The system depends on the change of frequency that occurs when a sound or electronic ping is reflected back from a moving object. If the object is moving away then the frequency of the reflected signal reduces and if it is coming towards the scanner then the frequency increases. So what Furuno has done is to measure this change of the reflected radar signal in order to decide if a detected target is closing or moving away. When a target is moving towards you it is shown on the radar display in red, making it simple to decide which radar targets to concentrate on.
Furuno calls this its ‘Target Analyzer’ and claims that it instantly identifies hazardous targets and this helps to improve situational awareness from the radar display. A green target means that it is stationary in relation to your vessel or it is moving away. Historical tracks on the radar are shown in blue.

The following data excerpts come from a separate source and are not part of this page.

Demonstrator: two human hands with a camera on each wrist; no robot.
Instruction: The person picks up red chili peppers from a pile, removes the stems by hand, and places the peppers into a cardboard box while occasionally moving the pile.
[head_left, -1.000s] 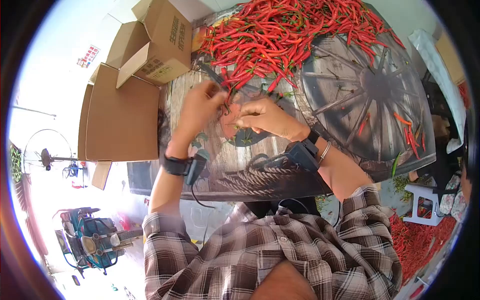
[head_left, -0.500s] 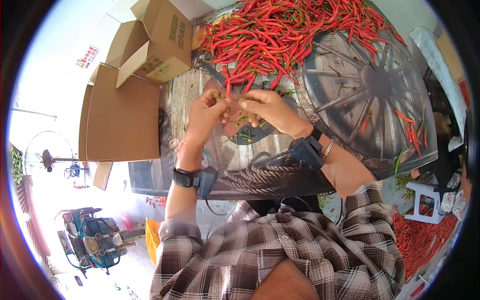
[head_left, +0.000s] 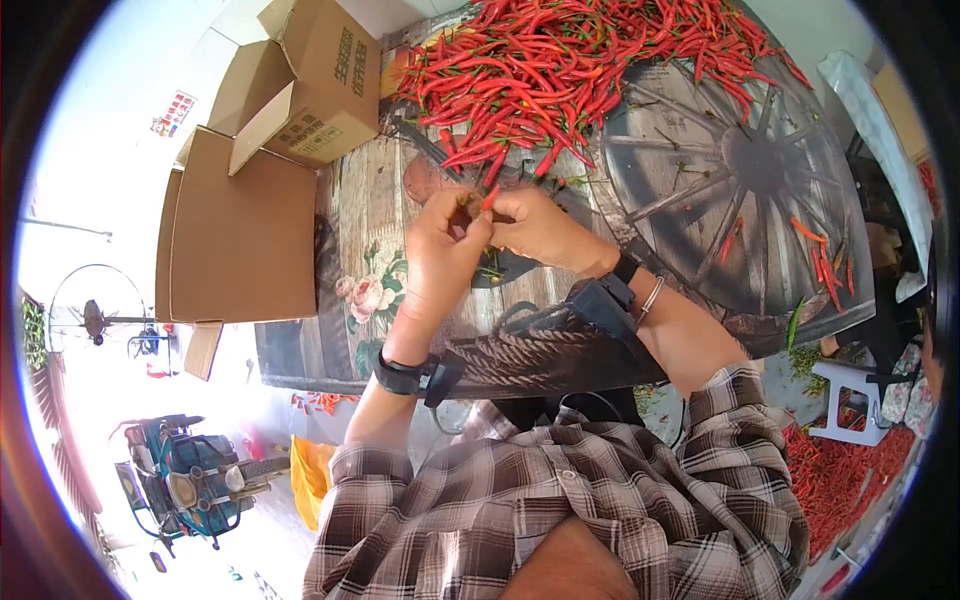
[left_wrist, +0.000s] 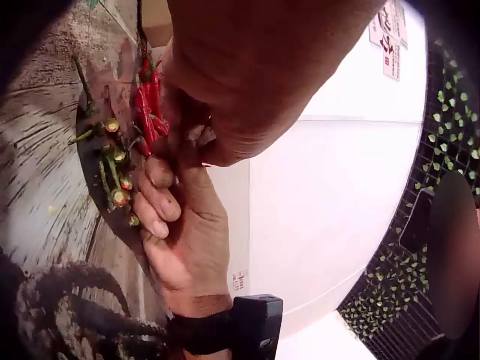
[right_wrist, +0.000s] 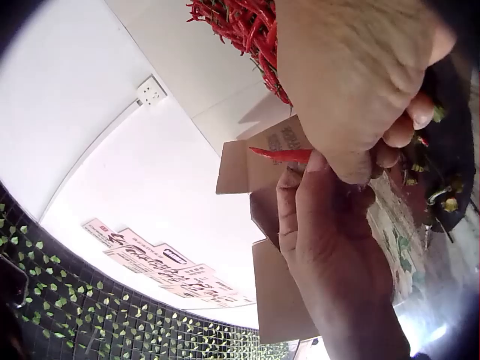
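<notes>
My left hand (head_left: pixel 445 250) pinches a red chili pepper (head_left: pixel 490 198) between thumb and forefinger, its tip pointing out past the fingers. In the right wrist view the pepper (right_wrist: pixel 279 154) shows clearly in the left fingers. My right hand (head_left: pixel 550 232) meets it there, thumb and fingertips pinched together at the pepper's other end, which the fingers hide. Below the hands, cut-off green stems (left_wrist: pixel 112 161) lie on a dark patch of the printed tabletop. Just beyond the hands spreads a big heap of red chili peppers (head_left: pixel 540 85).
An open cardboard box (head_left: pixel 245 235) stands at the table's left side. A few loose peppers (head_left: pixel 825 275) and a green one (head_left: pixel 795 325) lie at the right. A white stool (head_left: pixel 850 405) and more red peppers (head_left: pixel 850 490) are on the floor to the right.
Both hands have come together, the left moving right toward the right hand. A red pepper now sticks up between the fingers; the left hand was reaching at the heap's edge earlier.
</notes>
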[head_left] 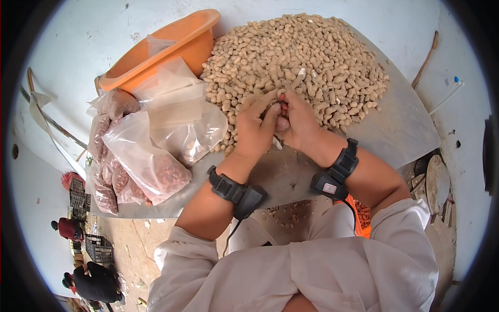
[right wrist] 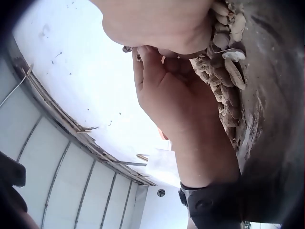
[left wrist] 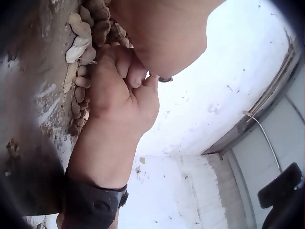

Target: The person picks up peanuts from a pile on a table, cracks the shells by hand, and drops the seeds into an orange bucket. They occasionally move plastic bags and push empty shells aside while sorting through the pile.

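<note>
Both hands meet at the near edge of a large heap of unshelled peanuts [head_left: 296,57]. The left hand [head_left: 253,127] and the right hand [head_left: 306,125] pinch a small peanut [head_left: 283,104] with reddish skin between their fingertips; how its shell lies is partly hidden. In the left wrist view the left hand [left wrist: 167,33] is close above, and the right hand [left wrist: 119,90] curls its fingers against it. The right wrist view has the right hand [right wrist: 157,24] near the camera and the left hand [right wrist: 167,90] with thumb and finger together.
Left of the heap are an orange basin [head_left: 156,54] and clear plastic bags [head_left: 158,151] of reddish kernels on the metal table [head_left: 410,130]. An orange container [head_left: 364,216] stands below the table edge. Two people [head_left: 93,281] and black crates [head_left: 99,248] are at the far left.
</note>
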A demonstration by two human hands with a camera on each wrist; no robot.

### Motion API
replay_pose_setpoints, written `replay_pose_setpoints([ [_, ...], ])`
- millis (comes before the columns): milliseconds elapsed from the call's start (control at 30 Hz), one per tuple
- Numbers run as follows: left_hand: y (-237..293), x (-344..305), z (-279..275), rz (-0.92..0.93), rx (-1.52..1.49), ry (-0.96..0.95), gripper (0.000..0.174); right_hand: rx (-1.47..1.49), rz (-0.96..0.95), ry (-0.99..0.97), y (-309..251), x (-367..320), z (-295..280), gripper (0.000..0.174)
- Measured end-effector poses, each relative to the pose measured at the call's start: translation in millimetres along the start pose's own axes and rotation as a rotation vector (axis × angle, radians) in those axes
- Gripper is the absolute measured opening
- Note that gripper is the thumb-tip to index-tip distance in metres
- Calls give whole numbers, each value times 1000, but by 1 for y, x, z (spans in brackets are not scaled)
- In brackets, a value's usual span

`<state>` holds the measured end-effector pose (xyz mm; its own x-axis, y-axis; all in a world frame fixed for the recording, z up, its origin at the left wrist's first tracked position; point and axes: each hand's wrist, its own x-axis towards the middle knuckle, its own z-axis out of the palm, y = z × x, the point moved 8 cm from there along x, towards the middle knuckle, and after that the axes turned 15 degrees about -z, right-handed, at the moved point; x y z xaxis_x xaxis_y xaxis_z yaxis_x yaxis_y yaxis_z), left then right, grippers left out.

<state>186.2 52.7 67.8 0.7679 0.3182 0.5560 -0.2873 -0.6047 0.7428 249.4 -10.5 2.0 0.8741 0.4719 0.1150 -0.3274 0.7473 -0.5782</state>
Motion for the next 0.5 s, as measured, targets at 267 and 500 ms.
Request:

The new radar also features Fast Target Tracking for up to 100 targets. With this system a speed and course vector is automatically displayed for any approaching target and an alarm is sounded. This helps to keep track of approaching vessels and helps with deciding a course of action.
Another feature of this new radar is Rezboost. The compact radar antenna produces a horizontal beam width of 3.9° but with Rezboost this beam width can be sharpened to 2°, again by processing the returning radar signal. This helps to give a more detailed picture of the radar returns, separating out targets that are close together and removing one of the handicaps of having a compact antenna.
The antenna is 24” and is enclosed in a radome making it suitable for small craft. Antenna rotation speeds can be varied between 24 and 48 revolutions per minute with the higher speeds offering a higher picture refreshment rate suitable for faster craft. The picture can be displayed on Furuno’s displays ranging from 9 to 15 inches.
With these developments offered in the compact DRS4D-NXT radar, Furuno is now offering many of the features of their larger radars in a compact unit that is designed specifically for smaller craft. Similar improvements have been seen in their electronic chart displays where red warnings are given if a plotted route crosses into shallow water or if the projected track is likely to enter shallow water below a preset level.